Quilombo Cabral Paraty, Região da Costa Verde
Em tempos de transformações tsumâmicas que tensionam a continuidade de práticas camponesas, os hábitos alimentares, apesar incorporarem mudanças inerentes à dinâmica cultural, funcionam como âncoras para a manutenção de valores costumeiros. No Quilombo Cabral, Seu Domingos, de 73 anos, que há dez anos atua como liderança do grupo,
está no leme da embarcação e posiciona a rota da bússola para valorizar as permanências: “[...] antigamente, se fazia as coisas pra durarem. Hoje, já fazem pra durar pouco”.
Nesse sentido, a transmissão da experiência torna-se uma tática cotidiana para driblar as marés mais aceleradas. Conseqüentemente, personagens como Seu Domingos são protagonistas essenciais, haja vista que ele considera que os saberes relativos ao artesanato, por exemplo, devem ser transmitidos de geração para geração. Com base nesse valor, ele guarda, com zelo, o fuso de madeira que construiu: “O fuso eu fiz por necessidade, não podia comprar e precisava. Então, tive que aprender a fazer [...]. Vamos arrumar madeira, e eu mostro pra você como é que faz, participo. E não ensino a pessoa falando não, porque tem muita gente que fala faz assim, assim, assim..., né? O melhor de aprender é ver fazer, mostrando como é que faz, né?”
Igualmente artesanal, o trabalho com a terra exige paciência e dedicação, como também exemplifica Seu Domingos ao falar sobre o cultivo do feijão: “É colhido aqui mesmo [...]. Esse feijão é velho. Em Paraty, é mais velho do que andar pra frente. [...] Planta, dá também com três meses, e aqui a gente espalha no terreiro, né? Mete a vara nele [...].”

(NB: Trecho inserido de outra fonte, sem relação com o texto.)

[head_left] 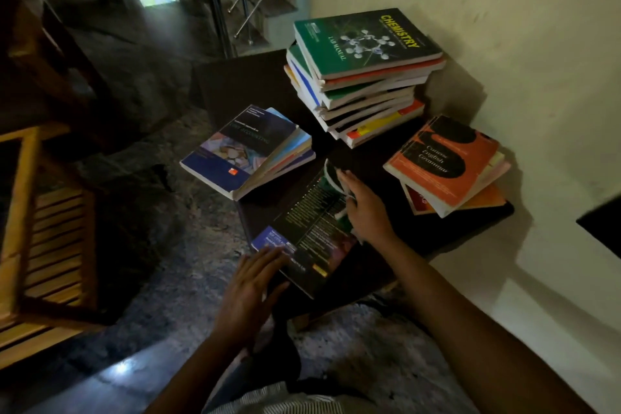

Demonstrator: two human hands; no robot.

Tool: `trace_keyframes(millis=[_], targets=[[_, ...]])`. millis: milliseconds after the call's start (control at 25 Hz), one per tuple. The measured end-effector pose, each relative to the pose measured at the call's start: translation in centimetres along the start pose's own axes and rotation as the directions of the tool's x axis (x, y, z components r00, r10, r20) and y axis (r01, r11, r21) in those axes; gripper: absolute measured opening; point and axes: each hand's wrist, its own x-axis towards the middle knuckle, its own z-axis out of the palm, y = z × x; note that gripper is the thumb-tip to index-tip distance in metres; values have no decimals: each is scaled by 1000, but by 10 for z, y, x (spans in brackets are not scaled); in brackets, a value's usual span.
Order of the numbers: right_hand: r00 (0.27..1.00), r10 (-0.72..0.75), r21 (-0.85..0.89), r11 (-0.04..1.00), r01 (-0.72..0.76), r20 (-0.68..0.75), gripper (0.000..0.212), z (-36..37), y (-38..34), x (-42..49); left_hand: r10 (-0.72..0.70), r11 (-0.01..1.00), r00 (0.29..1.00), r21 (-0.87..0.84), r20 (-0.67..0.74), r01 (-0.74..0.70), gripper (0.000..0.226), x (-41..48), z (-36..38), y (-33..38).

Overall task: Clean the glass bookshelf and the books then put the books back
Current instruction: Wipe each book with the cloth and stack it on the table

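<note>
Stone floor (pixel 134 178) and a cream wall (pixel 504 10) surround a dark table (pixel 242 84). At the table's six o'clock lies a black book (pixel 316 222). The left hand (pixel 248 292) rests straight-fingered on its seven o'clock corner. The right hand (pixel 366 212) touches its three o'clock edge, grip unclear.

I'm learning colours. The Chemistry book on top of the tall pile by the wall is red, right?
Not red: the head view shows the Chemistry book is green. It does lie on top of the tall pile by the wall.
</note>
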Motion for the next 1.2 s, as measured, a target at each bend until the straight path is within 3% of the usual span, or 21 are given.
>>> trace_keyframes(millis=[80,160,240,360,480,520,600,720,880,1080,1200], targets=[[996,-46,-315,947,68,77,56,22,10,15,-136,990,989,-58,-59,132,53,-3,-16,-3],[987,-148,-465,871,160,63,55,42,11,9,-219,975,973,-56,-76,215,47,-8,-28,-4],[969,-240,-467,851,240,61,57,60,2,-16,-279,960,958,-47,-68,276,42,-13,-33,-5],[921,-341,-420,819,390,190,56,84,-15,-61,-298,954,954,-30,-29,297,40,-11,-34,-1],[834,-449,-180,836,519,320,48,91,-27,-94,-259,966,965,-27,-51,258,41,0,-35,4],[841,-425,-59,881,469,336,48,85,-26,-104,-262,965,963,-39,-65,260,41,3,-35,6],[926,-244,151,966,208,288,57,61,-18,-123,-250,967,966,-71,-72,245,41,12,-31,16],[996,50,325,943,-74,79,63,10,-6,-134,-129,992,989,14,69,128,61,22,-4,37],[986,159,373,919,-130,-48,55,-34,6,-144,36,935,964,331,262,-125,77,21,33,34],[981,175,404,906,-129,-78,53,-31,5,-149,150,892,930,361,335,-274,74,28,29,26],[984,161,386,914,-121,-72,50,-28,4,-143,324,832,898,362,298,-420,68,35,17,23]])
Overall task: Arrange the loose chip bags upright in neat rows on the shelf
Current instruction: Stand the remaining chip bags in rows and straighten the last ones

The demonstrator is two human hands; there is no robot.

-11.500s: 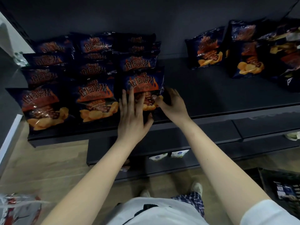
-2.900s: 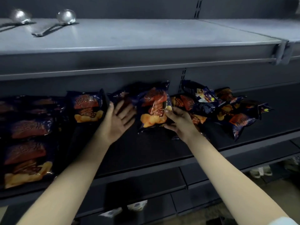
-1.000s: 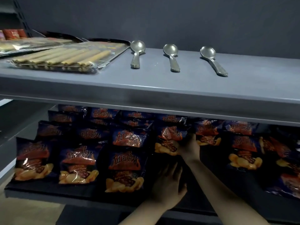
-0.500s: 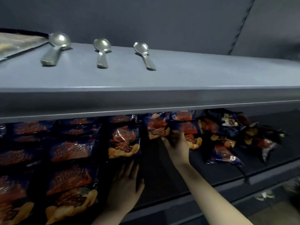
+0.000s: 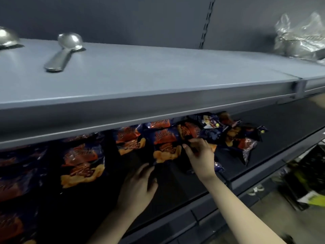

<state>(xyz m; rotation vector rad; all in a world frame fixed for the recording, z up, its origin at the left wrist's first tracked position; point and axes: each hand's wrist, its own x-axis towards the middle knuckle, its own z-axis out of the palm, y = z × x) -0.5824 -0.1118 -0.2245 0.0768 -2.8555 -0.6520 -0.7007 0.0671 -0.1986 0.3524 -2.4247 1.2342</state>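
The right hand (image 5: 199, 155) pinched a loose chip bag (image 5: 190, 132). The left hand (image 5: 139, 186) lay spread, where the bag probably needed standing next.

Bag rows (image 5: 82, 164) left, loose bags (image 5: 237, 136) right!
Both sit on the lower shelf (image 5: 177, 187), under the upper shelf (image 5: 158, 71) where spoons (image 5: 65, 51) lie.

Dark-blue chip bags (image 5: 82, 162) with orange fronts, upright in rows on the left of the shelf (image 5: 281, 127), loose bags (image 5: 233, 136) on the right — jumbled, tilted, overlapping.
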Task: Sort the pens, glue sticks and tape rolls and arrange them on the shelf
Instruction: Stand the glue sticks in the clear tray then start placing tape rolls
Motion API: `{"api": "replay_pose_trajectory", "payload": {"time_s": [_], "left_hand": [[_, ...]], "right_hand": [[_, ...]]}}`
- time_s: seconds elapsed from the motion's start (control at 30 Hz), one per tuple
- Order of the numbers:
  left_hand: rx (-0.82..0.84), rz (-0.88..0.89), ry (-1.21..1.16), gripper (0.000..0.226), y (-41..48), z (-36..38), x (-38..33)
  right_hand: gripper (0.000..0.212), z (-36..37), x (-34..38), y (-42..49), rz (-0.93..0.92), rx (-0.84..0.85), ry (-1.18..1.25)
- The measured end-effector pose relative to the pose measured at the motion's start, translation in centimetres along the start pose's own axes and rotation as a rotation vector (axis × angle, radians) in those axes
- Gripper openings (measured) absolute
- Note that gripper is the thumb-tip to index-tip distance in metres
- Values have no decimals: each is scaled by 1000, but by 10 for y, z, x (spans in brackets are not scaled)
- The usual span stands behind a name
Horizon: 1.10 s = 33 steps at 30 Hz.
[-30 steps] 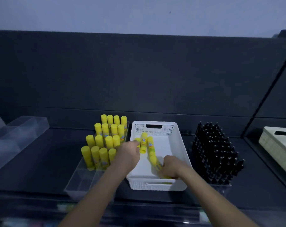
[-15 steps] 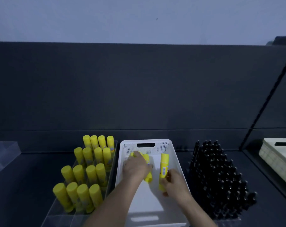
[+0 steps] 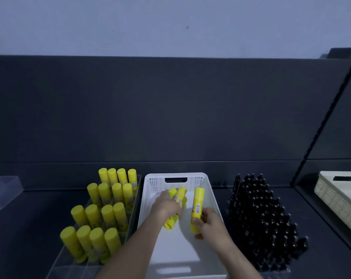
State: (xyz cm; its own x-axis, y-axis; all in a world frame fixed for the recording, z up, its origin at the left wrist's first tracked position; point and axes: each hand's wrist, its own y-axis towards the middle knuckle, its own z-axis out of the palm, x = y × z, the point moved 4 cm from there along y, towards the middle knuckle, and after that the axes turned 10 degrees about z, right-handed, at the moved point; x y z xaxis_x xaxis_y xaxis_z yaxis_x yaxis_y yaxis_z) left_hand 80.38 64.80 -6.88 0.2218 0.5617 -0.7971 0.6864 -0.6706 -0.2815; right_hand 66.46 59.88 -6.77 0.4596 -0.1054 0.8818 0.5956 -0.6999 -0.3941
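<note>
The glue-stick step is in hand: both hands are down in the white basket (image 3: 196, 180) on the shelf, gathering loose sticks. The left hand (image 3: 166, 206) has its grip curled round a bundle of glue sticks (image 3: 179, 195), and the right hand (image 3: 211, 224) pinches a single glue stick (image 3: 198, 206) upright by its lower end. The next move probably calls for carrying these left to the clear tray (image 3: 134, 206) and standing them beside the rows of glue sticks (image 3: 108, 216) already there.

White perforated basket (image 3: 211, 190) at centre of dark shelf (image 3: 29, 218). Left hand (image 3: 166, 206) grips a bunch of yellow glue sticks (image 3: 178, 195), perhaps three; the count is unclear. Right hand (image 3: 210, 224) holds a single glue stick (image 3: 197, 206) upright. To the left, clear tray (image 3: 136, 208) of standing glue sticks (image 3: 108, 216). To the right, black pens (image 3: 259, 218), packed upright.
</note>
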Motion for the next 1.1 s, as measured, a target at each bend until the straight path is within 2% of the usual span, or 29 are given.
{"api": "replay_pose_trajectory", "payload": {"time_s": [0.13,0.17,0.23,0.3,0.4,0.53,0.67,0.77,0.87,1.0,1.1], "left_hand": [[-14,92,-333,53,-21,-16,-15],[-29,121,-391,51,-27,-22,-18],[-50,184,-481,32,-46,-36,-23],[-52,241,-545,33,-67,-48,-24],[-111,271,-572,49,-98,-63,-15],[-213,263,-654,33,-133,-84,9],[-256,250,-690,52,-164,-106,36],[-270,257,-744,46,-180,-123,58],[-296,264,-743,40,-188,-142,81],[-312,266,-711,44,-190,-174,117],[-291,252,-682,48,-188,-200,150]], "right_hand": [[20,-3,3,-5,-11,41,87],[23,-5,4,-7,-12,45,102],[26,-9,6,-11,-10,64,138],[29,-9,11,-16,-17,92,168],[30,1,18,-21,-80,128,151],[24,18,23,-32,-97,197,164],[28,27,29,-51,-86,267,227],[13,39,38,-70,-113,303,258],[12,58,48,-91,-199,288,183],[8,109,56,-114,-279,277,51],[18,161,52,-117,-316,222,-13]]}}
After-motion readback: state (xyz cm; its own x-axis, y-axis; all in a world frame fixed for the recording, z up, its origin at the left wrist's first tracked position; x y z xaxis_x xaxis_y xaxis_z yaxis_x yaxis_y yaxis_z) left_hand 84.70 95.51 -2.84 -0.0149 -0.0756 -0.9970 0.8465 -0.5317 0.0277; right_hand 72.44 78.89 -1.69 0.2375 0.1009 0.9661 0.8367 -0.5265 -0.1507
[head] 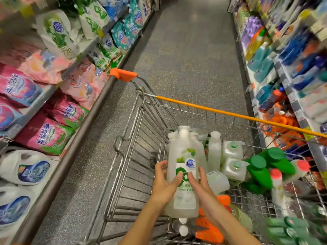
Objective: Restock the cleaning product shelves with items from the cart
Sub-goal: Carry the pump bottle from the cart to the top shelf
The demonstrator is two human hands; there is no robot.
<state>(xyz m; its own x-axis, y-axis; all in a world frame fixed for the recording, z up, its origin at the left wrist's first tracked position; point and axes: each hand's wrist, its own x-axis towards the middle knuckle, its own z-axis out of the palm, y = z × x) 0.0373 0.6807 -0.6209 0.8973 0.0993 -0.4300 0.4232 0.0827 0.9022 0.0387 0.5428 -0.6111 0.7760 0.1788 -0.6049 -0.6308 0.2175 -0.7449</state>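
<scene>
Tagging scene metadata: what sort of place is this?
Likely a supermarket cleaning-products aisle: detergent bags shelved on one side, cleaner bottles on the other, and a wire shopping cart of bottles between them, with the left hand and right hand holding a clear bottle over it.

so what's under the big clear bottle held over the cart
Below the clear bottle, held by the left hand and right hand, show white caps and orange bottles; the rest is covered.

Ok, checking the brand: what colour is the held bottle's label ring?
Green ring on the bottle, head view.
</scene>
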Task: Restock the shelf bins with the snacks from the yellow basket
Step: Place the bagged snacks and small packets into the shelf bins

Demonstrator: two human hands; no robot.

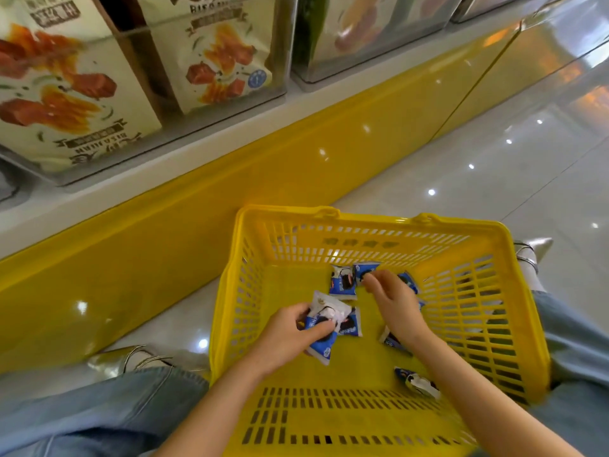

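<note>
Pinching stacked snack packets, left grip; right grip on far packet, hold unclear. Likely light, slippery, crushable: take edges.

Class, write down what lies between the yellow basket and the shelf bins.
Head view: glossy floor, then the yellow plinth and the white shelf ledge.

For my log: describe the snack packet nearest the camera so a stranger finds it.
Find the yellow basket on the floor. In its near right corner lies a blue-and-white snack packet. Unlike the rest, it lies alone, clear of the left hand and right hand.
</note>
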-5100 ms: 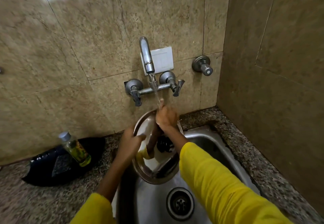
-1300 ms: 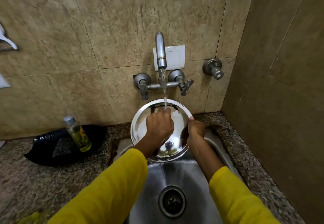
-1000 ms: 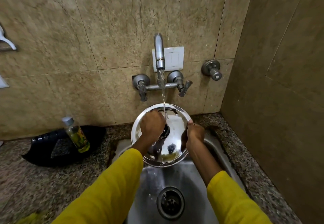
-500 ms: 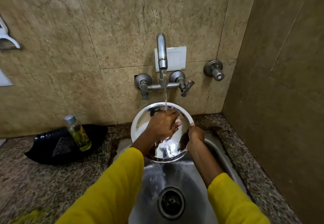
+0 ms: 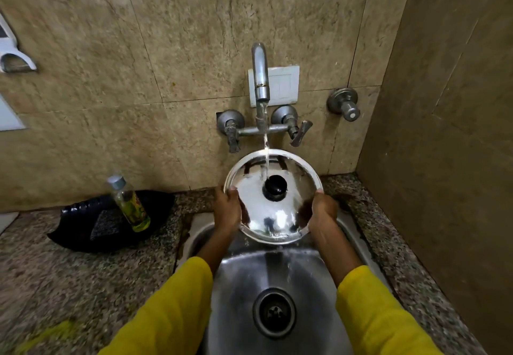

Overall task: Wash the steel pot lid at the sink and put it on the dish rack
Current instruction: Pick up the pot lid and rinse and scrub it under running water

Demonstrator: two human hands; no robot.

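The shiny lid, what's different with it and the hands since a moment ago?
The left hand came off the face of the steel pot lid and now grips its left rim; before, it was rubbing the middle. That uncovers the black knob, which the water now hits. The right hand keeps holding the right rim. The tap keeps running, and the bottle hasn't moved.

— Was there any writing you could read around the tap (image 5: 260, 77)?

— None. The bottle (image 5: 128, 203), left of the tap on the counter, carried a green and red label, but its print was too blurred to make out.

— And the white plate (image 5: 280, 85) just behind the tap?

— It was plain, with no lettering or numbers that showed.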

Além das artes da terra, o Quilombo Cabral é conhecido em virtude das artes da culinária. Na casa de Dona Maria e de Seu Benedito, preparou-se o feijão Serra Azul (tutu) com arroz, jiló e costela de boi. Enquanto Dona Maria cozinhava, Fábio, filho de Seu Benedito e enteado de Dona Maria, mencionou as transformações ocorridas no preparo desse prato.
Segundo ele, antigamente, comia-se carne de caça, que acompanhava o feijão. Mesmo com a mudança da tipologia da carne, por conta da necessidade da preservação do tatu, o modo de preparo se manteve: “E cozendo, cozendo até secar a água, se não tiver ainda legal no garfo, bota mais um pouquinho. Vai virando, virando, virando... e fica uma carne assada de panela, né? Isso é muito bom!” Em relação aos temperos, conclui: “Alho, hortaliça, alfavaca, manjericão, a salsa, hortelã também e alho, né? Cebola, que é o coração de qualquer comida. Cebola, isso sempre tinha com fartura lá em casa.”
Nesse ínterim, Seu Benedito, trazendo o jiló para ser preparado por Dona Maria, une-se à conversa para ressaltar as festividades existentes no quilombo, como, por exemplo, a celebração em homenagem a Nossa Senhora de Sant'ana, em 26 de junho.
Assim, por intermédio de um simples prato, pode-se entrever como a alimentação é uma prática tensionada entre os maremotos que impulsionam as rupturas e as ondas mais tranquilas sugeridas pela permanência das práticas.